Today, I was driving as Megan pointed out in excitement that there were TWO blue markers. She was coloring; I was barely paying attention.
“Yep, two. That’s amazing,” I said with a fake enthusiasm.
And then…then it struck me. God could have given us one blue. But no, he gave us TWO. There are two different shades of blue to color with. And of course a thousand more. We have endless blues.
And for the slightest moment, y’all, there was a happiness in my heart. Over blue.
It may sound strange. And it is. But I’m working to regain some wonder in my life, some grace in my perspective on things. I want to be thankful, to see the world and the people and the LIFE all around me and stand in awe. And today, I had the tiniest of break-throughs. A slight little flicker of “happy” over the smallest of graces.

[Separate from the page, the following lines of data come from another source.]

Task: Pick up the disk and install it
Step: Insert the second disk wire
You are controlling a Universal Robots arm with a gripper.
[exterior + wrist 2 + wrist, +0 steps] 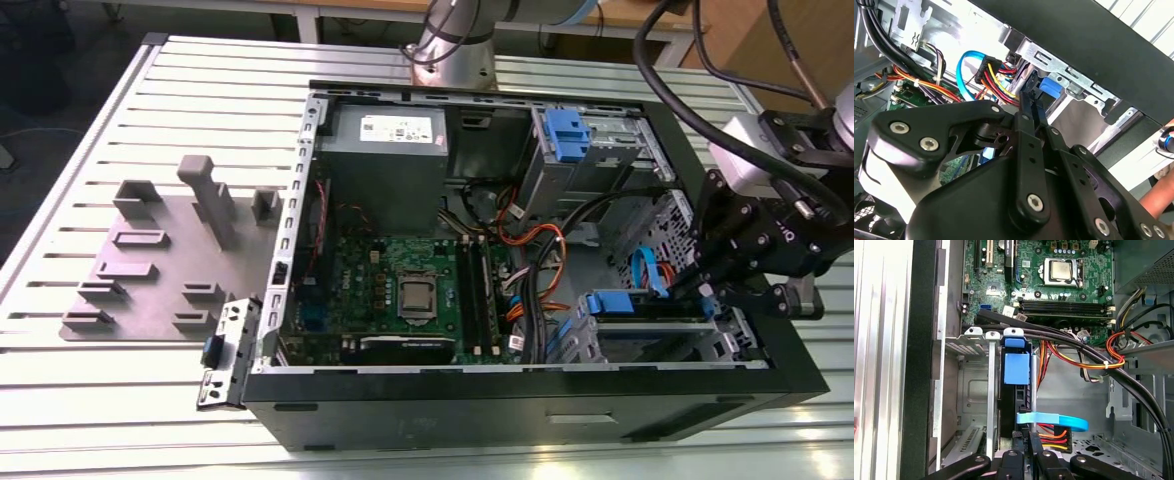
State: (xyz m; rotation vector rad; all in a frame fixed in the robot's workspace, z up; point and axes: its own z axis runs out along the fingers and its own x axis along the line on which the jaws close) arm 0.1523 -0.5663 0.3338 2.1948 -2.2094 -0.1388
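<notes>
Workbench of ribbed metal slats under bright room light

A pale table (pixel 80 400) of long parallel aluminium slats fills most of the exterior view, with glare catching the ribs along its near edge. On the exterior view's left, a grey fixture plate (pixel 154 265) with upright blocks and small slotted holders lies flat on the slats. Beyond the table's far edge, a dark floor (pixel 54 60) shows at the upper left. A light wooden desk edge (pixel 360 8) runs across the top, with a wooden panel (pixel 747 45) at the upper right. In the second wrist view the same slatted surface (pixel 1141 22) shows in a corner
</notes>
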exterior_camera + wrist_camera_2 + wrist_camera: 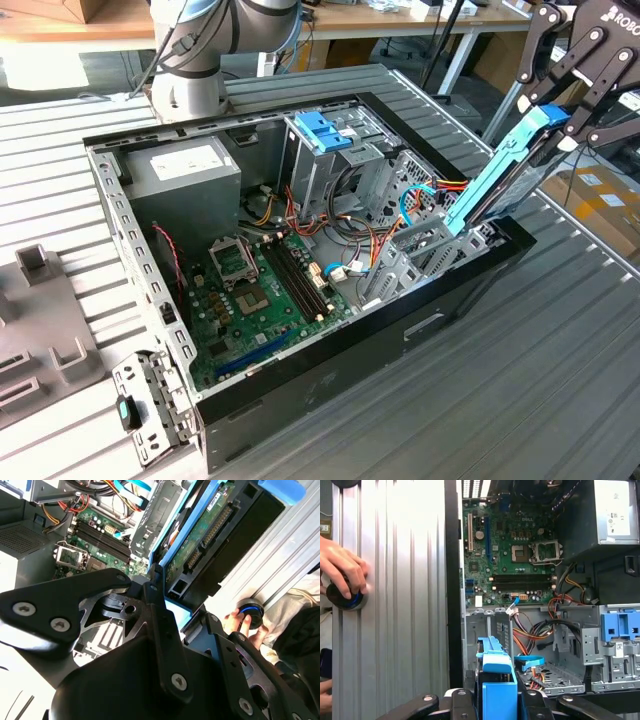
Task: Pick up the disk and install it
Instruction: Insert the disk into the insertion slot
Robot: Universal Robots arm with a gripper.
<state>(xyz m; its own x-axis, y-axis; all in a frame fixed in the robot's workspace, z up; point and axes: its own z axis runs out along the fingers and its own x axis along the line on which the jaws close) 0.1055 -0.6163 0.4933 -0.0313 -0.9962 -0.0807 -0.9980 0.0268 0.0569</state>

Which got me thinking. Because today is Alex & Erin’s 7th birthday. My twins are seven years old. And I refuse to bemoan it. I can’t…there’s too much WONDER in it.

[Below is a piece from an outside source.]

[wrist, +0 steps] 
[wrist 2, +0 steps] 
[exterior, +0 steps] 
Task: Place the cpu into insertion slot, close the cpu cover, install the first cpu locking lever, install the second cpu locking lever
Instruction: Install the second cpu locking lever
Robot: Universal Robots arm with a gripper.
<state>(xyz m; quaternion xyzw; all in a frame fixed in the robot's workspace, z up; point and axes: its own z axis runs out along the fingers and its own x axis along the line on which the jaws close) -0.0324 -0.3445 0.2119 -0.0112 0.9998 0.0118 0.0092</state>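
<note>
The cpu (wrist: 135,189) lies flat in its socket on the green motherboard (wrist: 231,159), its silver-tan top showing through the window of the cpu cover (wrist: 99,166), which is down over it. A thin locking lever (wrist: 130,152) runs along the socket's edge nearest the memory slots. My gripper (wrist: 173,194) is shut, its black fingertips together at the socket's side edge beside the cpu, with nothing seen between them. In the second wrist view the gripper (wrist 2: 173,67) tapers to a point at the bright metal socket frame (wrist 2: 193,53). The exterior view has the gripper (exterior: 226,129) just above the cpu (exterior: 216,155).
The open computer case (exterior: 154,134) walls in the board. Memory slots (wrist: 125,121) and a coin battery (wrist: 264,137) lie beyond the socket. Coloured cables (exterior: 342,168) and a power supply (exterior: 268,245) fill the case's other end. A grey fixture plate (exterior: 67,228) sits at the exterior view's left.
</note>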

Because there are TWO. I was expecting one and was blessed with two. Thinking I’d have to choose either/or, I got both/and. Thinking I’d could plan myself into “perfect” parenting, I got knocked on my butt with TWO. TWO tender-hearted, smart and funny, wonderful, getting-so-big crazy delightful little people. God gave us TWO. More than I could have asked for. More than I knew I wanted. More than I ever thought possible. A flicker of happy.
So today, for the color blue and for my fabulous twins, I knew WONDER.
See…even in that…God gave TWO.
So I give Him thanks. He gives me SO much more than I deserve.